It is suddenly quiet on the merger front.
After a year when multibillion-dollar deals seemed to be nearly a weekly occurrence in the banking sector, the flow of deals has slowed to a trickle in 1998.
Some big buyers may be on the sidelines while they complete last year's deals, but investment bankers say the primary reason for the slowdown is the reluctance of sellers. Most bank deals are paid for in stock, and given the recent weakness in big banks' share price, they say those who might have come to the altar in a stronger stock market are getting cold feet.
"In the last few weeks it's gotten a lot more difficult to make board presentations with the stock market moving all over the place," said John G. Duffy, director of corporate finance at Keefe, Bruyette & Woods Inc. "You have to persuade a seller that the buyer's currency trades at a reasonable multiple, and that's getting harder to do."
Some analysts think bank stocks will stabilize again once the trading losses reported in some big banks' fourth-quarter earnings are forgotten. If the Federal Reserve lowers interest rates, as more economists now anticipate, that could be helpful for bank earnings-and stocks-by steepening the Treasury yield curve.
"You don't need bank stocks moving up necessarily, but they have to be stable long enough so you can set an exchange ratio and do the deal," said Thomas H. Hanley, a veteran bank analyst at UBS Securities.
But for now, the havoc the market can play with bank mergers is being amply shown in the proposed merger between First American Corp. and Deposit Guaranty Corp.
Since the deal was announced Dec. 8, First American's share price has fallen 23.7%. That is because the bank is viewed as a less imminent takeover candidate then before, and also because some believe the Nashville bank overpaid.
First American outbid Union Planters Corp., Banc One Corp., and Regions Financial Corp. by agreeing to exchange 1.17 of its shares for each share of Deposit Guaranty, which is based in Jackson, Miss. Until it put itself up for auction, Deposit had been considered a good but unexceptional bank in an unalluring market.
At the time, that exchange meant Deposit Guaranty shareholders could swap a share, then priced at $52.375, for a First American share valued at $64.06. But if Deposit Guaranty stockholders were to trade in their shares for First American's now, they would get $52.50, according to last Friday's closing price, when Deposit's own shares closed at $52.375.
After a year in which buyers frequently paid whatever they felt necessary for acquisitions without market penalty, the sudden drop in First American's share price is sobering, investment bankers acknowledge.

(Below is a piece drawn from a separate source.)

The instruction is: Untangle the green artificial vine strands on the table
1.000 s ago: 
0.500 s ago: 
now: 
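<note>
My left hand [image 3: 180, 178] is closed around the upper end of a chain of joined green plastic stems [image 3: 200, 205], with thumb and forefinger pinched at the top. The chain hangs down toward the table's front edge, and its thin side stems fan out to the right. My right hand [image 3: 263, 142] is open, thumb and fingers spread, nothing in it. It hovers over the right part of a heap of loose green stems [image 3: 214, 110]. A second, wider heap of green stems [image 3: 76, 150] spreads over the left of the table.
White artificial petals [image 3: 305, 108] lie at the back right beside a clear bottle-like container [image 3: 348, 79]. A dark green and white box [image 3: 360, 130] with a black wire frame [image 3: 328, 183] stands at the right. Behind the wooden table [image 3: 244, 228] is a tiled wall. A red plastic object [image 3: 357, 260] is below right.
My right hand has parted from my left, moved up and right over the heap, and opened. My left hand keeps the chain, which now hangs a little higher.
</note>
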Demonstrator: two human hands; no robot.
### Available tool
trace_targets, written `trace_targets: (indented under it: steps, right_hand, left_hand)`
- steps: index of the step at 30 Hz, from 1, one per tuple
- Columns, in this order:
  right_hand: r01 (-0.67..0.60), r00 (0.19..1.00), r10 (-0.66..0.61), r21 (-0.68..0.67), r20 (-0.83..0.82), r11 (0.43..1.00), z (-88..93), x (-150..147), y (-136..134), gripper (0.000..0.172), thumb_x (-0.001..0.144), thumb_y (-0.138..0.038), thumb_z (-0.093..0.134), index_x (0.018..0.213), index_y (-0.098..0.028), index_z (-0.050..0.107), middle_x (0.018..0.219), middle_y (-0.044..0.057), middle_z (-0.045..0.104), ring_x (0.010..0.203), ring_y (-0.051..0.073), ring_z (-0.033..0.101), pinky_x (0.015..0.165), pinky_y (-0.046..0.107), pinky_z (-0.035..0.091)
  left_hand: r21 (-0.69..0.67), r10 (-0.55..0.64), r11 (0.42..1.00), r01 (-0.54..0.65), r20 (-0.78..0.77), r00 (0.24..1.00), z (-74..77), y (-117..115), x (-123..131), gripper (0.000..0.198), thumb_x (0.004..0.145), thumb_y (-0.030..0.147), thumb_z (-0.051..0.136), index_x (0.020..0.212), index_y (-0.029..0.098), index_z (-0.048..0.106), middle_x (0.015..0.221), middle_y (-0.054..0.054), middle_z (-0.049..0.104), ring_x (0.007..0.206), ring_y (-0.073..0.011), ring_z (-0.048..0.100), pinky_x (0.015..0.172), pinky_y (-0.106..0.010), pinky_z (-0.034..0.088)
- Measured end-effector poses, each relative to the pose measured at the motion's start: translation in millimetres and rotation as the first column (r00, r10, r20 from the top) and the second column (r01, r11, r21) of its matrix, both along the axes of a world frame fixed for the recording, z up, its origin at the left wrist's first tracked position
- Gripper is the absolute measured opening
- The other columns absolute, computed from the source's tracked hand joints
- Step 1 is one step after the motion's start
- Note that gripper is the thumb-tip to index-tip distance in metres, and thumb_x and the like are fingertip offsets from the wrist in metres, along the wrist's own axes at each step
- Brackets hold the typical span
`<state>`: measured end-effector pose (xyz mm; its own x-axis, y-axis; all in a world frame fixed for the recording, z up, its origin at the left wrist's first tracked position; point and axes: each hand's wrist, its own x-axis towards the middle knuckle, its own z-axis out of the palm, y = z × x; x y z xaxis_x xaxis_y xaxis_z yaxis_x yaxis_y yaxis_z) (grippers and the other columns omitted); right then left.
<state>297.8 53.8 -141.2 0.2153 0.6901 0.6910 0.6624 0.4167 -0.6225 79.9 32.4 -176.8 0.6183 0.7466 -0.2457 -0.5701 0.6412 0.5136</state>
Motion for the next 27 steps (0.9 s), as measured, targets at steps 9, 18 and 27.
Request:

Bank executives and boards are reminded that investors' tolerance for pricey bank deals does have limits.
And that reminder has complicated the lives of dealmakers, who last year could bask in the glory of simply announcing that companies were for sale, and then fielding bids.
All that said, merger advisers hardly think they will be hurting for work.
The cost of updating technology to avert the year-2000 crisis is expected to compel many banks to sell. And investment bankers are encouraging those facing that dilemma-which is nearly everybody-to make a deal sooner rather than later, or risk being left out when the window closes.
"By 1999, banks will be reluctant to do a big deal and have to remedy two year-2000 situations," said Gail M. Rogers, managing director at J.P. Morgan & Co.'s financial institutions group.